_ABOUT THIS EXERCISE_.
Select every line containing the word "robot" from the material, and copy those lines.

_INPUT DATA_.
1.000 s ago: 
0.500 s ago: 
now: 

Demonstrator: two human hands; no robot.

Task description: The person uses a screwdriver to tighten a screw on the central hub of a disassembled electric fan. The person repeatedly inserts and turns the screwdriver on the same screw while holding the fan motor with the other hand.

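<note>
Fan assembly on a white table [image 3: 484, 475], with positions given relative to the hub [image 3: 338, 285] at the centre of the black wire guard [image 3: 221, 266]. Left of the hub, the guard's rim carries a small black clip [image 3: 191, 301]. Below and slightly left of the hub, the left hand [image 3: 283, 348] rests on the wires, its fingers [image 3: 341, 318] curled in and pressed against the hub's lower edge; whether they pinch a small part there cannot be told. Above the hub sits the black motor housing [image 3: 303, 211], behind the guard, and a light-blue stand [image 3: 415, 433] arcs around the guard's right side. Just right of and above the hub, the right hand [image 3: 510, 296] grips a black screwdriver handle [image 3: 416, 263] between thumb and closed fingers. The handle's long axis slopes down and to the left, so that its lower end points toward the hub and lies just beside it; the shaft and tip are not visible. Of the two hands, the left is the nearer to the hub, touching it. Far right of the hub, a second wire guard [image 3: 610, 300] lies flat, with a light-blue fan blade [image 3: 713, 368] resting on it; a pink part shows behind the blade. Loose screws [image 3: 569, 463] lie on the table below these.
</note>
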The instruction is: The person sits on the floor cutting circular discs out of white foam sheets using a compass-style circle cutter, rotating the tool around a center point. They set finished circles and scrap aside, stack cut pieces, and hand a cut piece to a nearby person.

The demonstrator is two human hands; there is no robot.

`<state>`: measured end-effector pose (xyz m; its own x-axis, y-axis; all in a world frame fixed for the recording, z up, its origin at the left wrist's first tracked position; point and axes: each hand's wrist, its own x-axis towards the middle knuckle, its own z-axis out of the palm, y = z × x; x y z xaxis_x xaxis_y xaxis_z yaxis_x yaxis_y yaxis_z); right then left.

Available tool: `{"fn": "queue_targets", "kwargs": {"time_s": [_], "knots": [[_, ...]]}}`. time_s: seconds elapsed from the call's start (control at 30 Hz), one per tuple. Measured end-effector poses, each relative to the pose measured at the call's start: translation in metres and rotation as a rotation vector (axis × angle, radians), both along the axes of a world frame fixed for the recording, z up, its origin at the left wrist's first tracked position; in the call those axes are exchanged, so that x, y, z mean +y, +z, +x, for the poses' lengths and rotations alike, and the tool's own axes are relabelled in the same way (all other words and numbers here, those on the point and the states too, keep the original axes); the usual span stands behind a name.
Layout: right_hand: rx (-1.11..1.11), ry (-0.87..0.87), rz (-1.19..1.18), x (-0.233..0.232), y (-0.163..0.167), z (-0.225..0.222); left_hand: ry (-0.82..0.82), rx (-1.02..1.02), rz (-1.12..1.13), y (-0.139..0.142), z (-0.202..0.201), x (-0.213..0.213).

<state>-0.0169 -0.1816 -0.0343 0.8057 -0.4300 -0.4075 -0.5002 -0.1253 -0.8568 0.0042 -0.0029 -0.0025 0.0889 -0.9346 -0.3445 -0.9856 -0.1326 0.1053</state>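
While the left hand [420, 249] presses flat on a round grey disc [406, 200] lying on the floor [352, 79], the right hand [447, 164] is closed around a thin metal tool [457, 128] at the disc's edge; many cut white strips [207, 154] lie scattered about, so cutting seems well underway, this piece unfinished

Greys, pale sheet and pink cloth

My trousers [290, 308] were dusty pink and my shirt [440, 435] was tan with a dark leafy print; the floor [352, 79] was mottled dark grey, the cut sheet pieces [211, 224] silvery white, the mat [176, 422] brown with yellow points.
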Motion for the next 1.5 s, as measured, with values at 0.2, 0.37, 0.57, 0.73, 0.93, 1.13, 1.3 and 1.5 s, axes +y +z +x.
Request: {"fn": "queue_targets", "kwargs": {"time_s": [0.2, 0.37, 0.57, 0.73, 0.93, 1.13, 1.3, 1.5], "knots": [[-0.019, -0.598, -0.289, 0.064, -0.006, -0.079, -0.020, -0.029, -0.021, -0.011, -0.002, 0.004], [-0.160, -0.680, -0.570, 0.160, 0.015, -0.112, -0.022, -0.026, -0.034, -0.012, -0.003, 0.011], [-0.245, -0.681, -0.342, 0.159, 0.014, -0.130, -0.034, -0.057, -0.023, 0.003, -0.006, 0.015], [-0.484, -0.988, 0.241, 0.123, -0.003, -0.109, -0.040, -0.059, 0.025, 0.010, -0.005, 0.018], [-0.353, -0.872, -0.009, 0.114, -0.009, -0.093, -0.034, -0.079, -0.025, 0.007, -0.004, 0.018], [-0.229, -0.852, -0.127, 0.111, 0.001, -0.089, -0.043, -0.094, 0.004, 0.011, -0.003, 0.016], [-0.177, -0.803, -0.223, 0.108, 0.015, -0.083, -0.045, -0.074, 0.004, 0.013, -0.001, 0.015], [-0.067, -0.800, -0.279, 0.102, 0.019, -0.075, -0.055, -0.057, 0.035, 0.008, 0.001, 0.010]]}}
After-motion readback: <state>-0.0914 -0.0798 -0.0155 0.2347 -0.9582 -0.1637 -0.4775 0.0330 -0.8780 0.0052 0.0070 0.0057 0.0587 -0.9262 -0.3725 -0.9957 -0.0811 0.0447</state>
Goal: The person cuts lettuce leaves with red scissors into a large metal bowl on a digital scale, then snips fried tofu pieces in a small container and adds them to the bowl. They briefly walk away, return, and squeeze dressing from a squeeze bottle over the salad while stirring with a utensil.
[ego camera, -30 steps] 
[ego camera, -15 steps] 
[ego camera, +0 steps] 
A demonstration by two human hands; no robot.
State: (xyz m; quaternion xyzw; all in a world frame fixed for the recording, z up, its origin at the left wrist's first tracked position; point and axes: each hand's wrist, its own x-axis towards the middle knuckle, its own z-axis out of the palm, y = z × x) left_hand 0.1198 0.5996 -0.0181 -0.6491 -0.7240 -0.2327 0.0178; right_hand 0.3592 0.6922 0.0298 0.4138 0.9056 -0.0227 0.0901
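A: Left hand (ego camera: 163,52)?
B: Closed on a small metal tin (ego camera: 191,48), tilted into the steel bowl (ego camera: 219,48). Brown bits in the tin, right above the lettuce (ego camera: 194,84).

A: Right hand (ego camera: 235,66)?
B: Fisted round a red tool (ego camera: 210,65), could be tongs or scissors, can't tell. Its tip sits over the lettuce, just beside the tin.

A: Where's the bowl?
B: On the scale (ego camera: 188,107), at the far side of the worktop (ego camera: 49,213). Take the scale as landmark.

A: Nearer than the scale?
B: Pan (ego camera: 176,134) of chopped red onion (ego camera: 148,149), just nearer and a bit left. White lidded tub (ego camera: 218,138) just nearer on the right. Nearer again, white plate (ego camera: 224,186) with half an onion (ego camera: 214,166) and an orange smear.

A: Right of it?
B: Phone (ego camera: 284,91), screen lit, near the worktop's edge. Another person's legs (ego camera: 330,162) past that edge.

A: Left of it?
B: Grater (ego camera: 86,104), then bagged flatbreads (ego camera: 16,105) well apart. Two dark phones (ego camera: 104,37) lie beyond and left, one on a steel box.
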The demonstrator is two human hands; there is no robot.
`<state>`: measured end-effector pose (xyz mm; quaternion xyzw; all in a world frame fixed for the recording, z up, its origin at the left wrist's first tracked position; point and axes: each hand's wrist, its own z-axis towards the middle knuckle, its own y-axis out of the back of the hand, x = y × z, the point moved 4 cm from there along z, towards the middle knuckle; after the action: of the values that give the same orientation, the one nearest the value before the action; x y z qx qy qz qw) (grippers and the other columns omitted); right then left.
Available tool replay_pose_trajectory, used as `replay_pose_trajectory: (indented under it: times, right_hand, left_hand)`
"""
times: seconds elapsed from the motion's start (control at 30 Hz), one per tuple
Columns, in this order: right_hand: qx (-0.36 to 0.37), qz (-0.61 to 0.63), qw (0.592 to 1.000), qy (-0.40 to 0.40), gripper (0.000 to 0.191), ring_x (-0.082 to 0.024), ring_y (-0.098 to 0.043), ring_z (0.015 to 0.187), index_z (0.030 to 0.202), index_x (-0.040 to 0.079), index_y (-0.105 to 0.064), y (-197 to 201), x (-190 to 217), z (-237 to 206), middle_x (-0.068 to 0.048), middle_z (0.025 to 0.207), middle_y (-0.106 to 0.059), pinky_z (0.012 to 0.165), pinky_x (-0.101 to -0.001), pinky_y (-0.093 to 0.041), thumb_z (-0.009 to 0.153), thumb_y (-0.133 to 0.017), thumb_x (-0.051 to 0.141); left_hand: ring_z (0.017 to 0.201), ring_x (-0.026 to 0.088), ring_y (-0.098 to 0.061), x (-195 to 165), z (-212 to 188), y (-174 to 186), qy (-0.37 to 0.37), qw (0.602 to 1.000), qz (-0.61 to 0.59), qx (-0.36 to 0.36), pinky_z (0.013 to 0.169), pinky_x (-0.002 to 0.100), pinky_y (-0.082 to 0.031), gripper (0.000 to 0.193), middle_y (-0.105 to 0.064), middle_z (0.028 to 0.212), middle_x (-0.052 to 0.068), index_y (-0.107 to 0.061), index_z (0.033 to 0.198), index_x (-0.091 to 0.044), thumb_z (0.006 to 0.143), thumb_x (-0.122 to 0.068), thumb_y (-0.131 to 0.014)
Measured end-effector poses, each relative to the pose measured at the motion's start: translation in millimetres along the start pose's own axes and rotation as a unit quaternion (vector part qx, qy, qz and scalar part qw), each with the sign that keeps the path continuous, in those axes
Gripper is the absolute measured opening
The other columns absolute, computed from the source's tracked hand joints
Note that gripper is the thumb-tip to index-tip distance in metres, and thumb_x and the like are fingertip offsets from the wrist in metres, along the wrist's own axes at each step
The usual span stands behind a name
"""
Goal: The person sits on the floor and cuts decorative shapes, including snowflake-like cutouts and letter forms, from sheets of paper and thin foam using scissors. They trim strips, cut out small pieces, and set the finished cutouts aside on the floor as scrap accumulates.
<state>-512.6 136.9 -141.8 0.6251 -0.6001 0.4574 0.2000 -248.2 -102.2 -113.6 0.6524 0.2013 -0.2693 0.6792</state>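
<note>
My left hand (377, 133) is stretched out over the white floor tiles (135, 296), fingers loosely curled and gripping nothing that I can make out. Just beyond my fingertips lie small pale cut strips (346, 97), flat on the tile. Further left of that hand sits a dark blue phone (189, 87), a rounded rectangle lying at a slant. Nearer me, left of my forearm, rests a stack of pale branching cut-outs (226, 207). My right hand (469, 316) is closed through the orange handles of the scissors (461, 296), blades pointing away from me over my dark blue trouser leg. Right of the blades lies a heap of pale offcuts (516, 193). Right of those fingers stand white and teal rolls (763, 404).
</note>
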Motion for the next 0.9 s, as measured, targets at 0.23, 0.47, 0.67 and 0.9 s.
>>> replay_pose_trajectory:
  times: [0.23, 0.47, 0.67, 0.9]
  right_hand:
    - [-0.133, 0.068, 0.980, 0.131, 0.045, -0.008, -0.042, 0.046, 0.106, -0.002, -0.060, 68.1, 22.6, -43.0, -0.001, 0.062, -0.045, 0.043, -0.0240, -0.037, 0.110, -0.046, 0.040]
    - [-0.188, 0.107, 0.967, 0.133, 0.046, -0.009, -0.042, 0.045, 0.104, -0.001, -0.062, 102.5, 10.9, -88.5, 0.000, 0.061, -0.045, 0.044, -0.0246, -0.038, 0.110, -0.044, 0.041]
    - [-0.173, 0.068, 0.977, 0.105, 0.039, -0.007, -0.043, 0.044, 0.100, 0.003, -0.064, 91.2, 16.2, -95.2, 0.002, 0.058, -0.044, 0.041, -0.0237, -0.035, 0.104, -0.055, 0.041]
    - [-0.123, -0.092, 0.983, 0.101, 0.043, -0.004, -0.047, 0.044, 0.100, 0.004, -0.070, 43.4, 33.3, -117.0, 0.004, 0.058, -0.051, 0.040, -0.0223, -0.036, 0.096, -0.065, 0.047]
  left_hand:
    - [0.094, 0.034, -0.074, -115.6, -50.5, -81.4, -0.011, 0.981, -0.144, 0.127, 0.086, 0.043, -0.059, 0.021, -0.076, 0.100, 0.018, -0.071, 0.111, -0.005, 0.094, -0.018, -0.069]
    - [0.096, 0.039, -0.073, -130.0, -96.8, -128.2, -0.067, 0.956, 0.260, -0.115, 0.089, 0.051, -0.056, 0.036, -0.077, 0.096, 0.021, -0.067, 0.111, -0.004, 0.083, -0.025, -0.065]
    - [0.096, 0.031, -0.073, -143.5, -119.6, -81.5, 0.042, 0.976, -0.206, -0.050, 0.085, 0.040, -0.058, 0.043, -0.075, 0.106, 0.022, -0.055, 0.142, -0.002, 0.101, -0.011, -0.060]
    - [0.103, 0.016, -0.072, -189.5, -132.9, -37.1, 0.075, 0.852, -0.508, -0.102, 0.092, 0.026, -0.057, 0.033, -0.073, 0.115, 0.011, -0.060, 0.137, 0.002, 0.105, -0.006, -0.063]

_FINISHED TASK_.
Demonstrator: two human hands; no robot.
The demonstrator is two human hands; there is no robot.
A demonstration by two human hands; no robot.
The demonstrator is two human hands; there is no robot.

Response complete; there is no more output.